→ ASSIGNMENT: Restate the listing below word for word. No picture belongs in the result.

==========

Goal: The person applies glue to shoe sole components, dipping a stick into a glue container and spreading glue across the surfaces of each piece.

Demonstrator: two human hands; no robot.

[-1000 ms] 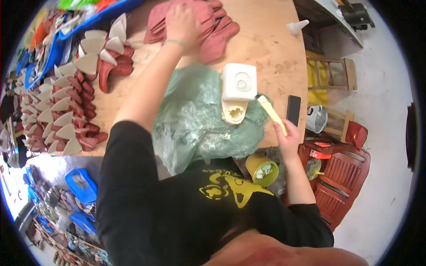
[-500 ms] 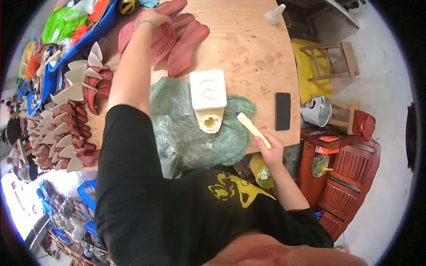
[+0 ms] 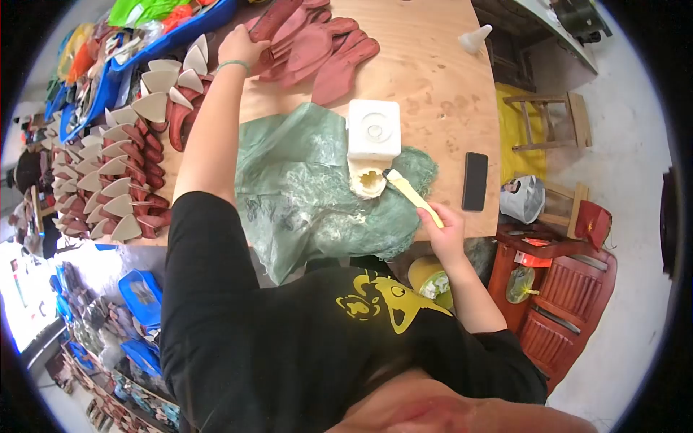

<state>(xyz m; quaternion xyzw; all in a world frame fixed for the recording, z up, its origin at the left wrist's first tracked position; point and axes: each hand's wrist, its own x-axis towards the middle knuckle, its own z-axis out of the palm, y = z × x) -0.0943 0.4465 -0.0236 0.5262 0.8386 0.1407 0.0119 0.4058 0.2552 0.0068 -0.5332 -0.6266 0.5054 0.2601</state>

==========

→ RESPONSE AREA:
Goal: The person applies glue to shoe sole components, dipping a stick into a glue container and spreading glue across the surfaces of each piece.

Demonstrator: two human hands; no robot.

[-1000 ms] 
[-500 ms] 
[+0 ms] 

<state>(xyz m; quaternion xyzw; all in a world frame fixed for the recording, z up, its origin at the left wrist's first tracked position; point and axes: each hand's wrist, its own x-axis towards the middle knuckle, its own z-axis out of the palm, y = z × x) -0.0943 0.4465 -0.0236 0.5262 0.8386 0.1407 0.0119 0.4058 0.2552 0.0068 -0.5332 -0.6266 0.5054 0.2601</state>

This response is complete, and nothing else is pending.